With a glance up the corridor, she reached down. The texture of engraving was delicious.

Feeling restored, she descended to the “B” Deck. Background music whispered in the lounge, something perky with accordions. She imagined she heard her name bleated, distantly, as she fitted her key card in the lock and pushed on her door.

She encountered resistance and pushed harder.

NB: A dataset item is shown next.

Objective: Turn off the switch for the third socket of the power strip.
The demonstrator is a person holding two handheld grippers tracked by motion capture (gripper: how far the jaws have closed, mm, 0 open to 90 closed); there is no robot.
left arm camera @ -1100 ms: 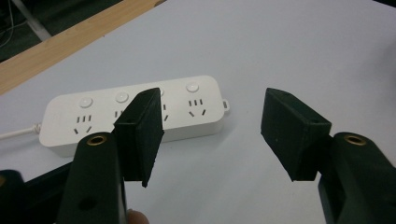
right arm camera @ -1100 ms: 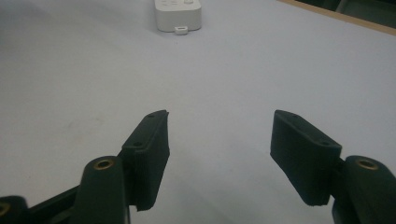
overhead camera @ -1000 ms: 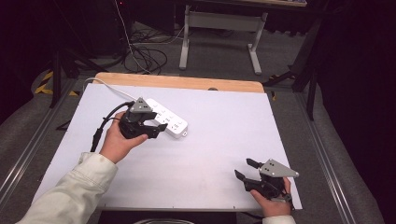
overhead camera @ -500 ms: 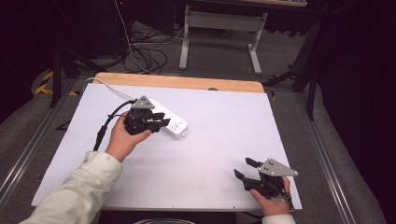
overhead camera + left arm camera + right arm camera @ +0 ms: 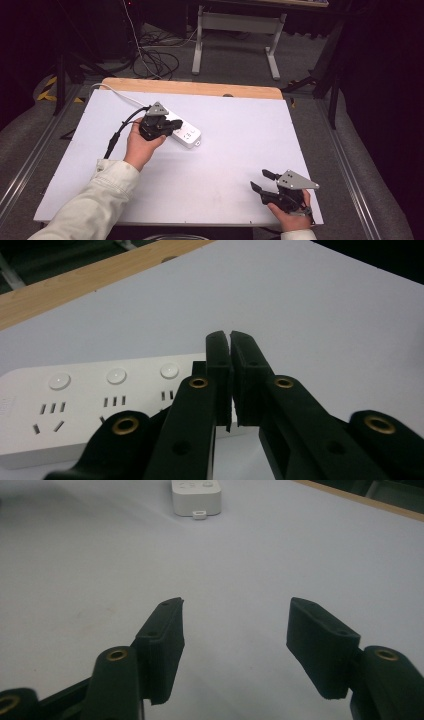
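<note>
A white power strip lies on the white tabletop at the left, with round buttons above its sockets. My left gripper hovers over its near end, held in a hand. Its jaws have just been closing and now meet with nothing between them. Near the front right corner my right gripper rests low in the other hand. Its jaws stand wide apart over bare tabletop. The strip's end lies far ahead of it.
The strip's white cord runs off the back left. A wooden strip borders the table's far edge. Beyond it on the floor stand a metal frame and loose cables. A black cable trails from the left gripper.
My left gripper has slid a little toward the power strip and sunk lower, and its jaws have come together. The right gripper has kept still.
</note>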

“Enid,” Alfred bleated from the other side.

“Shh, Al, what on earth?”

Life as she knew it ended with her squeeze through the half-open door. Diurnality yielded to a raw continuum of hours. She found Alfred naked with his back to the door on a layer of bedsheets spread on sections of morning paper from St. Jude. Pants and a sport coat and a tie were laid out on his bed, which he’d stripped to the mattress. The excess bedding he’d piled on the other bed. He continued to call her name even after she’d turned on a light and occupied his field of vision. Her immediate aim was to quiet him and get some pajamas on him, but this took time, for he was terribly agitated and not finishing his sentences, not even making his verbs and nouns agree in number and person. He believed that it was morning and he had to bathe and dress, and that the floor by the door was a bathtub, and that the handle was a faucet, and that nothing worked. Still he insisted on doing everything his way, which led to a pushing and pulling, an actual blow to her shoulder. He raged and she wept and abused him. He managed with his madly flopping hands to unbutton his pajama top as fast she could button it. She’d never heard him use the words “t**d” or “c**p,” and the fluency with which he used them now illuminated years of prior silent usage in his head. He unmade her bed while she tried to remake his. She begged him to sit still. He cried that it was very late and he was very confused. Even now she couldn’t help loving him. Maybe especially now. Maybe she’d known all along, for fifty years, that there was this little boy in him. Maybe all the love she’d given Chipper and Gary, all the love for which in the end she’d got so little in return, had merely been practice for this most demanding of her children. She soothed and berated him and silently cursed his addling medications for an hour or more, and finally he was asleep and her travel clock showed 5:10 and 7:30 and he was running his electric shaver. Not having gone properly under, she felt fine getting up and fine dressing and catastrophically bad going to breakfast, her tongue like a dust mop, her head like something on a spit.